Maria Buti, Rafael Esteban, Liver Unit, Vall d´Hebron General Hospital, Barcelona, Spain.

In chronic hepatitis B therapy there are new and exciting developments in antivirals such as nucleoside analogs. One of them, lamivudine, is currently widely used as a first treatment for patients with chronic hepatitis B. Another, adefovir has finished registration studies and is currently used for patients with lamivudine resistant mutants. Both have the advantages of oral administration and excellent safety profiles. However, the therapy of chronic hepatitis B is still an open issue. The sustained response rate to these new therapies are still low, drug resistance to lamivudine limits its efficacy and new drugs are necessary for therapy of patients with chronic hepatitis B in different situations: immunocompromised and decompensated patients, patients with normal ALT levels, those resistant to lamivudine and non-responders to lamivudine or interferon (1).

This review focuses on new antiviral agents such as entecavir, emtricitabine, clevudine, b-L nucleosides. Some of them are still in phase I/II clinical studies; therefore the information available is limited. Only entecavir recently has started phase III clinical trials.

ENTECAVIR

Entecavir, a cyclopentyl guanosine analogue, is a potent inhibitor of HBV DNA polymerase, inhibiting both the priming and elongation steps of viral DNA replication (1-2). Entecavir is phosporylated to its triphosphate, the active compound, by cellular kinases. It is a selective inhibitor of HBV DNA because it has little or no inhibitory effect on the replication of other DNA viruses such as herpes simplex, cytomegalovirus and RNA viruses such as HIV. Entecavir is also effective against lamivudine-resistant mutants, but less effective than against wild-type HBV (2-3).

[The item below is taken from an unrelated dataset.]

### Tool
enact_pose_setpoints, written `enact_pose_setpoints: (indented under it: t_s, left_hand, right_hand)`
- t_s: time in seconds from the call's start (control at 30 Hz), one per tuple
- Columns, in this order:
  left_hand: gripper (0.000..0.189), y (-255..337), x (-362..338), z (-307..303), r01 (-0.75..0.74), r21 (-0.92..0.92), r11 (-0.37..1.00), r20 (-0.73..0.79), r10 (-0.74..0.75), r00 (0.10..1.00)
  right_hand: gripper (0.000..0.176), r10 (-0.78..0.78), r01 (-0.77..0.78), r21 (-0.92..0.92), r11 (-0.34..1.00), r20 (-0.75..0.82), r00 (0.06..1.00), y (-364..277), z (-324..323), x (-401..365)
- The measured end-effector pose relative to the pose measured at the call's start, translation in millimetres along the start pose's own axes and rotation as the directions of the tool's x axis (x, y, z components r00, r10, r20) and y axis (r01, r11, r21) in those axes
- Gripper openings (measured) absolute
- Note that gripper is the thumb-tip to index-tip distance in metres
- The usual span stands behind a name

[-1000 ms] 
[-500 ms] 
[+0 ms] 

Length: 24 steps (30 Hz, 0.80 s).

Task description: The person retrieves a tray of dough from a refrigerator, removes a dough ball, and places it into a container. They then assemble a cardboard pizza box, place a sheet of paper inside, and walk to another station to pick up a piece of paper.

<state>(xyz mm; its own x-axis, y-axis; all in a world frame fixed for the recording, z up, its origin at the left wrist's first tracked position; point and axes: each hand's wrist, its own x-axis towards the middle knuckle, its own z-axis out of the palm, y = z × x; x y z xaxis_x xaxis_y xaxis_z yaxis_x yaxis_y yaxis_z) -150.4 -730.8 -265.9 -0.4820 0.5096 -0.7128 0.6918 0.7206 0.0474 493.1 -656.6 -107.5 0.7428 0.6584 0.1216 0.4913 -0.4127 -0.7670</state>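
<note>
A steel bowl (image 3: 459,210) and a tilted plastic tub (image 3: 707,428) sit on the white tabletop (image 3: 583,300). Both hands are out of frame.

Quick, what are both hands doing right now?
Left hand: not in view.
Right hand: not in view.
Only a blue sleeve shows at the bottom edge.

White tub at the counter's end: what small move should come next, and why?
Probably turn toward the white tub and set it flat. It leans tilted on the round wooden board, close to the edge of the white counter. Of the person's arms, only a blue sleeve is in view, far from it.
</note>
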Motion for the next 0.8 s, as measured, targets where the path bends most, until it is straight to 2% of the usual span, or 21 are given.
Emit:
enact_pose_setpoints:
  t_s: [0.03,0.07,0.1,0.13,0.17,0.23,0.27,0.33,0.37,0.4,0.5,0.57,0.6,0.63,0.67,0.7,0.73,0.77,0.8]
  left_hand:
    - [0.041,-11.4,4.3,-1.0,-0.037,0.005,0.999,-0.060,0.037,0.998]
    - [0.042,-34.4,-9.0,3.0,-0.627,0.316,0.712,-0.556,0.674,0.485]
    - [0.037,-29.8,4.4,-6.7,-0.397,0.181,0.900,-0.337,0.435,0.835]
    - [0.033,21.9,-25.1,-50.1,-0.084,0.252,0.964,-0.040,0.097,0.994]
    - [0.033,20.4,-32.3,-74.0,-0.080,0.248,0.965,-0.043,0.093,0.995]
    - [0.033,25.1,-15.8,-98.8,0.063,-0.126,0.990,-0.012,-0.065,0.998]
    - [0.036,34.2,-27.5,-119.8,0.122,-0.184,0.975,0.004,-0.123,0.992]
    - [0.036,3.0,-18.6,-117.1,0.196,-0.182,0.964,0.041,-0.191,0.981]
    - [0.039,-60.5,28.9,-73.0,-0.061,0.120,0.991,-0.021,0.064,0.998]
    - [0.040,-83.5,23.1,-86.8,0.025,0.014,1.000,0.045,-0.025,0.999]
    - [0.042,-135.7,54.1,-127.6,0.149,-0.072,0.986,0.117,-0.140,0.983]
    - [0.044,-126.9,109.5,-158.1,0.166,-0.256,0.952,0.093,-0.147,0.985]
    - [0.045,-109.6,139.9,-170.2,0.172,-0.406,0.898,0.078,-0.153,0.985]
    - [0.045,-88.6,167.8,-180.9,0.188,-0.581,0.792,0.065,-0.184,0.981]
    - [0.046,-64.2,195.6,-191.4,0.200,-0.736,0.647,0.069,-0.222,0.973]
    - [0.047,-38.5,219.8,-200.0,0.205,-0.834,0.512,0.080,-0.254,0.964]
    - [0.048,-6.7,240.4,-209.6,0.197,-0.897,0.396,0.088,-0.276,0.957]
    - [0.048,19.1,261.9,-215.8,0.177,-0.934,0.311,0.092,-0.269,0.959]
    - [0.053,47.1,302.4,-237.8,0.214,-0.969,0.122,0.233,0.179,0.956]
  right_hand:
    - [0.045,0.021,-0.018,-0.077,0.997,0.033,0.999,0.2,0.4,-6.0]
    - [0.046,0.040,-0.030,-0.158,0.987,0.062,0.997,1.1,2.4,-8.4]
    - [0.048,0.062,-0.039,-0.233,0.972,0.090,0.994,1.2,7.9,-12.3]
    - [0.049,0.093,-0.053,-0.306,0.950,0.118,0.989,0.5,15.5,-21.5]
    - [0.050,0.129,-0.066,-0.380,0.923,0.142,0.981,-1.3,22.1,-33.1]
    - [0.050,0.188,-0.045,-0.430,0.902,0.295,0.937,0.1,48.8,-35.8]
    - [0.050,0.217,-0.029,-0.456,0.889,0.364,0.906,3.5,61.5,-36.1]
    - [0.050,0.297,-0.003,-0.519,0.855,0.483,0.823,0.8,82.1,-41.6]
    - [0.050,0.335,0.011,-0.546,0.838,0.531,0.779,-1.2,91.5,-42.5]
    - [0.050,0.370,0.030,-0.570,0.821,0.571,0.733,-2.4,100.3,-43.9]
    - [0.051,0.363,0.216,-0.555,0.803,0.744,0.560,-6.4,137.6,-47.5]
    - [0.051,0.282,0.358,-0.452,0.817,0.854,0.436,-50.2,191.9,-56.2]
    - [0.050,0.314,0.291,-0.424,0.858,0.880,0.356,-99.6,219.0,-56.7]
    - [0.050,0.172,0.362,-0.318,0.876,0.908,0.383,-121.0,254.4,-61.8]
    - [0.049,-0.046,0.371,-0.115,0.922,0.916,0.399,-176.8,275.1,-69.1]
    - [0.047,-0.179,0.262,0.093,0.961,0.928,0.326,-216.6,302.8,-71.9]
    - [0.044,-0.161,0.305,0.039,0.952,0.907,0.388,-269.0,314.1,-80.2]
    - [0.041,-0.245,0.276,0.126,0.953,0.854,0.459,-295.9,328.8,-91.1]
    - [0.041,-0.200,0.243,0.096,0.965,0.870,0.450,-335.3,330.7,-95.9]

In an” in vitro” assay using Hep G2.2.15 human liver cells, the EC50 for entecavir was 0.00375 mM compared with 0.116 mM for lamivudine, therefore it is 30 times more potent than lamivudine in suppressing viral replication. Oral administration of entecavir also proved efficacious against woodchuck hepatitis virus (WHV) and duck hepatitis virus (DHBV). The antiviral effect is dose-dependent. In woodchucks with chronic woodchuck infection, doses of 0.1mg/kg of entecavir reduced WHV titers by 7 logs (4).

Long-term maintenance therapy with weekly dosing has also shown to decrease the incidence of hepatocellular carcinoma and to increase survival in woodchucks with chronic hepatitis B infection compared with untreated woodchucks. In addition, after 14 months of entecavir therapy, viral core antigen, WHV and cccDNA were undetectable in liver biopsy samples of the 9 animals tested. This long-term study with entecavir in woodchucks indicated that viral replication could be suppressed for years with a weekly maintenance therapy (5).

Entecavir has been evaluated in Phase I/II clinical studies. In a randomized, double blind, escalating-dose, placebo-controlled Phase II trial, four doses of entecavir (0.05, 0.1, 0.5 and 1.0 mg once daily for 28 days) were evaluated. Serum HBV DNA levels decreased by 2-3 logs by day 28 and approximately 25% of patients showed a decline in HBV-DNA below the limit of detection of the Chiron HBV DNA assay (<0.7 ME/ml). After stopping therapy, all patients showed a rebound in ALT levels and HBV DNA. Entecavir was well tolerated at all dose levels with no significant differences in adverse events experienced by patients receiving entecavir versus placebo (6).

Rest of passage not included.